I want to point out that I, who am not an open theist (in the usual sense of that phrase anyway), believe in natural randomness, in God’s true omniscience, and in God’s constantly active upkeep of the natural system. As noted earlier, I don’t consider natural randomness and God’s omniscience to be problematic for one another, due to the categorical difference between the propositions: randomness is about behavior, omniscience would (in this case) be about knowledge of behavior. The two categories are not mutually exclusive in operation. (Nor is randomness quite the same thing as free action.)

Natural randomness does involve the notion that not all events are specifically directed by God, and so do not necessarily have communication meanings intended by God (although God could add direct contribution to an otherwise naturally random event–or a naturally determinate event, either one!–and so add communication meaning to the event.)
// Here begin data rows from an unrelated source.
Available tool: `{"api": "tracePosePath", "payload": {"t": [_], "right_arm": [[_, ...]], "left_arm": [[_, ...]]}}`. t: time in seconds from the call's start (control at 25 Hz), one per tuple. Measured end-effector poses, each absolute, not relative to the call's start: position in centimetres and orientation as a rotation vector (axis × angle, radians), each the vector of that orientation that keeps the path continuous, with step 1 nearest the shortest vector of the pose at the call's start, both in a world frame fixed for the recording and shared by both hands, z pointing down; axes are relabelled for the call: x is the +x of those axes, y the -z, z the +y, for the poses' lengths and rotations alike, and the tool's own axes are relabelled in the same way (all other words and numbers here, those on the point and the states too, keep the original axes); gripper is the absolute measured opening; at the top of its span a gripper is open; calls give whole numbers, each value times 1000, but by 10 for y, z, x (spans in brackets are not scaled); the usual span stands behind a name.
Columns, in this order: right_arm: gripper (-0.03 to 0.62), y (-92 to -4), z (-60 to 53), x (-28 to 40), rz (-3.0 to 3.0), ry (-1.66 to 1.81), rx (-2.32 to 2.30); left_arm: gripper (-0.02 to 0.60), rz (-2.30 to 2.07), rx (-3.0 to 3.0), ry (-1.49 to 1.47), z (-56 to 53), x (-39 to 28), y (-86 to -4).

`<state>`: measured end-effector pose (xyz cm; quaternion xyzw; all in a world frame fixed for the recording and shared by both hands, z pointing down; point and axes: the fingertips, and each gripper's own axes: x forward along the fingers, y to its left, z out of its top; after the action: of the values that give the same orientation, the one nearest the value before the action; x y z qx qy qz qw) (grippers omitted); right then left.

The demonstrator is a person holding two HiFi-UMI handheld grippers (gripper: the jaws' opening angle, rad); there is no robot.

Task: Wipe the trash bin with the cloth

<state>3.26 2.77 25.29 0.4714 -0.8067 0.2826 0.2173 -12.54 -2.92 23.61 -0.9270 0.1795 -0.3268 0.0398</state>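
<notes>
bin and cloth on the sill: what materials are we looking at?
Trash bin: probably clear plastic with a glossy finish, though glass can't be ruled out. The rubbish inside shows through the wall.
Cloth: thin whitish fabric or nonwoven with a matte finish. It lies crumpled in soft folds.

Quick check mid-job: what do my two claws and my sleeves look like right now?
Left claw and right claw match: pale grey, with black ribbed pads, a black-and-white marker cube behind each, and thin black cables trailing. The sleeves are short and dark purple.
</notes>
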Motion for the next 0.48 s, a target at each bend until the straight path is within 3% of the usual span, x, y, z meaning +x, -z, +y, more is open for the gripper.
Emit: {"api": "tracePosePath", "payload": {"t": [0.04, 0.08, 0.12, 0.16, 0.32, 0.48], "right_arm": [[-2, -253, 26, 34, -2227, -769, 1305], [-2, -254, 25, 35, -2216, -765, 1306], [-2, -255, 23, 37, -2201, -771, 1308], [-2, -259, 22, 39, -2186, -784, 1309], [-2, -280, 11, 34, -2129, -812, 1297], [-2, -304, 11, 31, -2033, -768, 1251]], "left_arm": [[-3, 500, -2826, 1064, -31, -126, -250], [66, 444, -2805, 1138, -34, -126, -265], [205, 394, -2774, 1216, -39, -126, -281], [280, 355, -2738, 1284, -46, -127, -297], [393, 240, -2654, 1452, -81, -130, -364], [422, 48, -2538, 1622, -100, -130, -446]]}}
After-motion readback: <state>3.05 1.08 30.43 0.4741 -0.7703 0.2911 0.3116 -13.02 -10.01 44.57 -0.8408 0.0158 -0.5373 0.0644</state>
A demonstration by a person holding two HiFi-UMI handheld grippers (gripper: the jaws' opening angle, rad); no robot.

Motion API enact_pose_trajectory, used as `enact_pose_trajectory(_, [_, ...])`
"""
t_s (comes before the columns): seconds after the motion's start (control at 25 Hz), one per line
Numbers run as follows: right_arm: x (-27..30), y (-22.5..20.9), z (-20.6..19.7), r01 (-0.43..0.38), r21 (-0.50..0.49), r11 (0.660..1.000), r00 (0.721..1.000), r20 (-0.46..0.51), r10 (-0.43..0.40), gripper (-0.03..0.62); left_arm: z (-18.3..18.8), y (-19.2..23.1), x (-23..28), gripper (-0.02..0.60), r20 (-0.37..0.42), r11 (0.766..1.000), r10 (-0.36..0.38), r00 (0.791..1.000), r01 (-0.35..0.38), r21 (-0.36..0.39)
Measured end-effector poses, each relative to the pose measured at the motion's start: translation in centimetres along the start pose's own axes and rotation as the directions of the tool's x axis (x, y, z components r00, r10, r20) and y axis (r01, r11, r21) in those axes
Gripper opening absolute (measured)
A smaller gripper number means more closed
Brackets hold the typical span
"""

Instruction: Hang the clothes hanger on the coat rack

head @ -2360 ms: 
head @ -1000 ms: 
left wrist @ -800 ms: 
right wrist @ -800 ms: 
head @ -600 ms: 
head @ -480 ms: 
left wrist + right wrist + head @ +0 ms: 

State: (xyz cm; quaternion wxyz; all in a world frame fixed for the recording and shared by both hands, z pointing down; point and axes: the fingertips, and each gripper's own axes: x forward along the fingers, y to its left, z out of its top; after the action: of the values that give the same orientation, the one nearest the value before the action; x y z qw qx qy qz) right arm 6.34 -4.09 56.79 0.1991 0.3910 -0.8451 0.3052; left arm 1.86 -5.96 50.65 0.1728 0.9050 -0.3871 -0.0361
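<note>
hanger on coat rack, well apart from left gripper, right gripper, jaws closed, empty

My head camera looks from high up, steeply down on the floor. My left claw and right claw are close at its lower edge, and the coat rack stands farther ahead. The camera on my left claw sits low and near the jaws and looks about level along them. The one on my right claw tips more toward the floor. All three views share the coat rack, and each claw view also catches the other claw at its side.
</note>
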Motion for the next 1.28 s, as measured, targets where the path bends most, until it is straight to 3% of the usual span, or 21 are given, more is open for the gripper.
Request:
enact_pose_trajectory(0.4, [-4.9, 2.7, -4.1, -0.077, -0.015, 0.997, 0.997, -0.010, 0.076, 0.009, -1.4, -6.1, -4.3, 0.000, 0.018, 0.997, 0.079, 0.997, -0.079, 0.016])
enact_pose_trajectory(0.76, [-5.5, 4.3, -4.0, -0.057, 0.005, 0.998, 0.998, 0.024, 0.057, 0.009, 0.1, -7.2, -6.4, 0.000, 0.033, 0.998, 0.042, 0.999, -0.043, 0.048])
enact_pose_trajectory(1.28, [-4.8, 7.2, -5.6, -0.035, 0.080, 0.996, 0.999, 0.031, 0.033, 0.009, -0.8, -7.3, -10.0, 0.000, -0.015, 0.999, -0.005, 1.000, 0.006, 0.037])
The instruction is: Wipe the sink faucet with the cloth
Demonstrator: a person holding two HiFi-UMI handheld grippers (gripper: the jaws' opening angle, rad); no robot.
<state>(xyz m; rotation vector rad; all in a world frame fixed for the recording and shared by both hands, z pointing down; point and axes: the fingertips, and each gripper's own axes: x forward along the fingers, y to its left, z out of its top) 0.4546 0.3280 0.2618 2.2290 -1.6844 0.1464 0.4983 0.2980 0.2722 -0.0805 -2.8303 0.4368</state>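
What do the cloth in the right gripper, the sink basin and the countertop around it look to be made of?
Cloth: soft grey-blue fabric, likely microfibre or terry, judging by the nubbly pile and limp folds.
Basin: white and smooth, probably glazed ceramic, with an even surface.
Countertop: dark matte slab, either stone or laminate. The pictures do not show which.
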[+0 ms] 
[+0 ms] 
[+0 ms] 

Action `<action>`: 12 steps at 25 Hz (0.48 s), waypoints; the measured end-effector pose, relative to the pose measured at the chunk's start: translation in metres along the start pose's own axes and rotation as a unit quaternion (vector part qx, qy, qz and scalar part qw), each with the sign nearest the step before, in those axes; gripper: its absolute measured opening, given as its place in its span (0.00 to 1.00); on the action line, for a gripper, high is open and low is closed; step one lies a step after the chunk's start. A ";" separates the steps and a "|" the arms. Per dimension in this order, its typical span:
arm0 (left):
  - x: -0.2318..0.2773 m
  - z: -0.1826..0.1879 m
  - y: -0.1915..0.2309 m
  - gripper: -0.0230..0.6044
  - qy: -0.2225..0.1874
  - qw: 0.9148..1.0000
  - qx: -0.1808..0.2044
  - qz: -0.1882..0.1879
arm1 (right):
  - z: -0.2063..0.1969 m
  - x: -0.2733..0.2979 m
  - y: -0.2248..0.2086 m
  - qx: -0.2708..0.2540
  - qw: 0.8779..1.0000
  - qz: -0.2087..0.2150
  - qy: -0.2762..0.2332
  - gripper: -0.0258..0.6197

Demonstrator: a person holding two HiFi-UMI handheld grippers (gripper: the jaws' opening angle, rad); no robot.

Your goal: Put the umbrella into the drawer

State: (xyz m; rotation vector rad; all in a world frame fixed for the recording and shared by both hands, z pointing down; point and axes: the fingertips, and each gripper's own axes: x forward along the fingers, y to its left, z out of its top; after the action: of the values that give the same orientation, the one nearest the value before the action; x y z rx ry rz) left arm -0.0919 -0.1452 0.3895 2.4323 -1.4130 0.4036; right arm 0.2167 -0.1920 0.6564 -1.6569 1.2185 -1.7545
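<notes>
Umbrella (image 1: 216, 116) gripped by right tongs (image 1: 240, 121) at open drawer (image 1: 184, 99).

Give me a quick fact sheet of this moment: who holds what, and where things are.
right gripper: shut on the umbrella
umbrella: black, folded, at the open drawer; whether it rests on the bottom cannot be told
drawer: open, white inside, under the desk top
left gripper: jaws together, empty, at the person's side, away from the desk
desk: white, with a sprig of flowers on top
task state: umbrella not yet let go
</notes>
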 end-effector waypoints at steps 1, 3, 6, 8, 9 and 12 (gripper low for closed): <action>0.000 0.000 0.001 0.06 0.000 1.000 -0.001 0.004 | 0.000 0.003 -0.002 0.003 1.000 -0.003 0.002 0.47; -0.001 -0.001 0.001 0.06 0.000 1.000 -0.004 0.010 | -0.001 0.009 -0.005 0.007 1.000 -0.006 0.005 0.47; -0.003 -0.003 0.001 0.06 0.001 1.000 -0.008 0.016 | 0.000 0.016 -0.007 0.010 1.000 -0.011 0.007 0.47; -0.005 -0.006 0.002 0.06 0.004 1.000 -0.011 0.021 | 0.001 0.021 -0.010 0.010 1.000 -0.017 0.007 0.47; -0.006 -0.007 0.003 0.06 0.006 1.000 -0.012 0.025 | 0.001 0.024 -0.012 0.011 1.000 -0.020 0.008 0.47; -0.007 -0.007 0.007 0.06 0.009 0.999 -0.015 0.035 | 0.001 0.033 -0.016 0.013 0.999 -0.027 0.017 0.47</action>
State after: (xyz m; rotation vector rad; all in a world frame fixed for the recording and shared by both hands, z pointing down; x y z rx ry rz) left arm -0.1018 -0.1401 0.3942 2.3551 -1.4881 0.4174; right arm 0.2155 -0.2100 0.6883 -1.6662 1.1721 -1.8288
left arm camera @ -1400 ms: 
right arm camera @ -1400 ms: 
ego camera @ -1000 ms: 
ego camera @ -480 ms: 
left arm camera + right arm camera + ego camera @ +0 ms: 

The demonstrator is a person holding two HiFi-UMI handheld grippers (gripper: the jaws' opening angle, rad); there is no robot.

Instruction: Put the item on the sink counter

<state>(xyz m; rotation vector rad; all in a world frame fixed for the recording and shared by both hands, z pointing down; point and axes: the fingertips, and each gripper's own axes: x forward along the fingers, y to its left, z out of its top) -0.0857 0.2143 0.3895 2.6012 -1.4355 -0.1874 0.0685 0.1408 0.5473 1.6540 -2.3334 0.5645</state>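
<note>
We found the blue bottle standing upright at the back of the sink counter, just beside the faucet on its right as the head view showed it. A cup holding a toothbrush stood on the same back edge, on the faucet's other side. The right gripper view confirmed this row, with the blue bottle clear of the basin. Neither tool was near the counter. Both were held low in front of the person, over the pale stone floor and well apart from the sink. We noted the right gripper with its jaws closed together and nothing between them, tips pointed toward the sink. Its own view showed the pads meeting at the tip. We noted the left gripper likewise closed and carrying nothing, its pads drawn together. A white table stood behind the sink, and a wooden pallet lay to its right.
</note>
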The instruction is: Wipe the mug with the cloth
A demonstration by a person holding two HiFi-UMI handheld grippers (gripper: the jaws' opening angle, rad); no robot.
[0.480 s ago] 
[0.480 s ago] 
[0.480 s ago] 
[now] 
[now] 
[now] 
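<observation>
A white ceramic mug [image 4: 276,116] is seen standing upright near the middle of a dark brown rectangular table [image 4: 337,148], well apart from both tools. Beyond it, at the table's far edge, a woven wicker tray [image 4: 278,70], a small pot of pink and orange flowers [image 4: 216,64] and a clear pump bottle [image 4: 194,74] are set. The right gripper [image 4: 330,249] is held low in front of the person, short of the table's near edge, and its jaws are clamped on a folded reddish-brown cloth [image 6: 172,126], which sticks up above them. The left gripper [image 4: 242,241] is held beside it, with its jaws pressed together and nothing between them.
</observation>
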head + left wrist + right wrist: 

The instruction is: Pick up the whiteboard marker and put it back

The major metaphysical problem is how Nature could have behaviors not specifically directed by God, its ‘own’ behaviors in a derivative sense, while yet being dependent for existence on God’s active upkeep (a dependence that on the other hand cannot involve cosmological dualism, even a created one!)

This is closely related to the problem of how there can be any not-God reality at all. And also closely related to the problem I mentioned at the end of Series 200: how can there be any derivative not-God persons at all?

As I indicated in my previous comment of this thread, I believe the answer is provided in binitarian (and eventually trinitarian) theism, especially in the distinction of the Person of the Son in the singular Unity of ultimate Deity: a topic I am quickly approaching by the route of considering the self-existence of God as God and what this does and does not logically involve.